Kishon won the hammer throw at the 1935 NCAA outdoor championships, held at Berkeley’s Edwards Stadium.

If there’s a difference in throwing style since the 1930s, says Fereshetian, it’s the footwork, which is key to the speed of the hammer.

Today, a Fereshetian-coached thrower would, within each turn, try to spend more time with both feet in contact with the ground. “That would mean ‘catching’ the ball earlier and rotating the right foot deeper into the turn before it leaves the ground.”

Pole vaulter: High athleticism

Showing pole vaulters on Garcelon Field, this clip is from the State Meet on May 11, 1935.

The second competitor is Lou Meagher ’35, who cleared 11 feet, 6 inches, to win the event, defeating competitors from Colby and the University of Maine.

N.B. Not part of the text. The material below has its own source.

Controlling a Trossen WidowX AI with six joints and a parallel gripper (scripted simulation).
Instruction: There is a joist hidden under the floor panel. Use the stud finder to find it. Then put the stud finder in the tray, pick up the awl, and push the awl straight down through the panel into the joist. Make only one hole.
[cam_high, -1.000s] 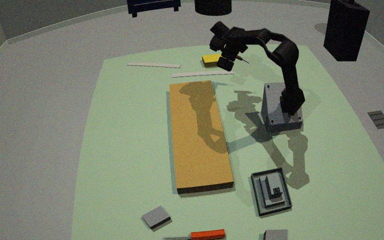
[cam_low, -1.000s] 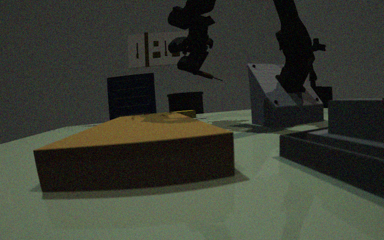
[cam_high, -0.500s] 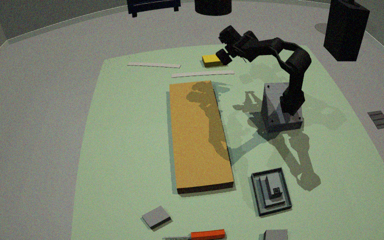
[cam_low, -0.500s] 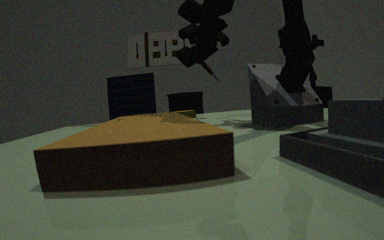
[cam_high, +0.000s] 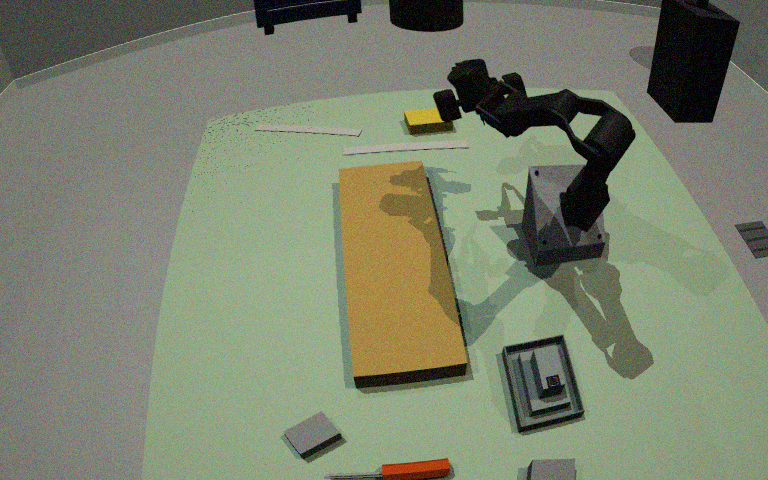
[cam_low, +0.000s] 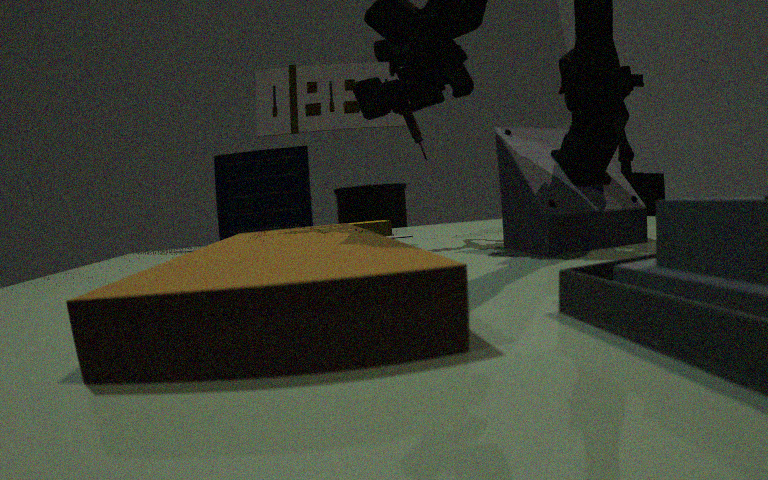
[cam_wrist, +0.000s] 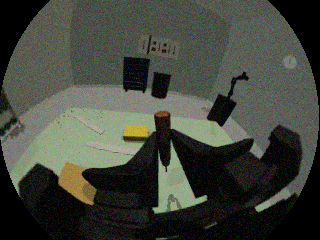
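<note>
My gripper (cam_low: 405, 107) (cam_wrist: 163, 133) is shut on the awl (cam_low: 414, 126) (cam_wrist: 163, 124) by its reddish-brown handle. The gripper is high above the table near the panel's far right corner. The awl's thin tip points down and to the right in the exterior view, tilted off vertical. The orange floor panel (cam_high: 390, 271) (cam_low: 266, 333) (cam_wrist: 73, 181) lies flat, with arm shadows on its far part. I see no hole, but the shadows and grain hide fine marks. The tray (cam_high: 552, 422) (cam_low: 617, 316) holds a grey stepped thing (cam_high: 546, 362) (cam_low: 713, 237), seemingly the stud finder. The joist is hidden.
A yellow block (cam_high: 421, 118) (cam_wrist: 135, 132) and two pale strips (cam_high: 308, 130) (cam_high: 405, 148) lie beyond the panel. The arm's grey base (cam_high: 540, 226) (cam_low: 526, 203) is right of it. Near the front are a grey block (cam_high: 313, 434), an orange-handled screwdriver (cam_high: 416, 469) and another grey block (cam_high: 552, 469).
</note>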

Meagher is likely carrying a bamboo pole, which would be replaced by aluminum and steel in mid-century, then by today’s fiberglass or carbon fiber.

Nowadays,”vaulters land on their backs into foam pits,” says Jennifer “Jay” Hartshorn, head coach of women’s track and field. Back then, they landed on dirt — and on their feet. “The event would be as much about landing safely along with clearing the bar.”

Al Fereshetian is impressed by what he sees: “Athleticism has always been high here at Bates and in our state competition.”

Technically, the vaulters’ approaches “look very similar to the modern-day vault. I would say that these guys would be 14- or 15-foot jumpers if they were using fiberglass poles.” (The Bates records are 16 feet, 1/4 inch, for the men and 11 feet, 7 3/4 inches, for the women.)

But nearing takeoff, there’s a big difference, Fereshetian says. The vaulters change from a  “wide-grip carry,” with hands far apart on the pole, to a closer grip. Given the stiffer bamboo poles, a narrower grip helped the vaulter to leverage, or bend, the pole to “help them invert” — achieving the classic upside-down look of a vaulter.

“But the objective is the same as today,” says Fereshetian. “Take your runway speed and convert it to pole rotation so that the pole gets to vertical prior to clearing the bar.”

High jumper: “Adaptation for survivability”

This is Garcelon Field, circa 1935, and we believe it’s Robert Kramer ’35, who won the state high-jump title his senior year.

This was decades before Dick Fosbury invented his famed flop, so Kramer is jumping scissors style, but with a twist — “an adaptation for survivability,” says Fereshetian.

Back then, you landed on dirt. “It was fluffed up, but still dirt,” says Fereshetian. It behooved jumpers to “come back down on your legs,” he says, which is what the scissors style allowed.

Kramer’s twist is just that: After clearing the bar, he twists his body to his left. “That lets him land safely on his hands and knees,” rather than on his feet, Fereshetian says.

In fact, Kramer’s twist makes his style “actually closer to the Fosbury flop” than other jumping styles of the mid-1900s.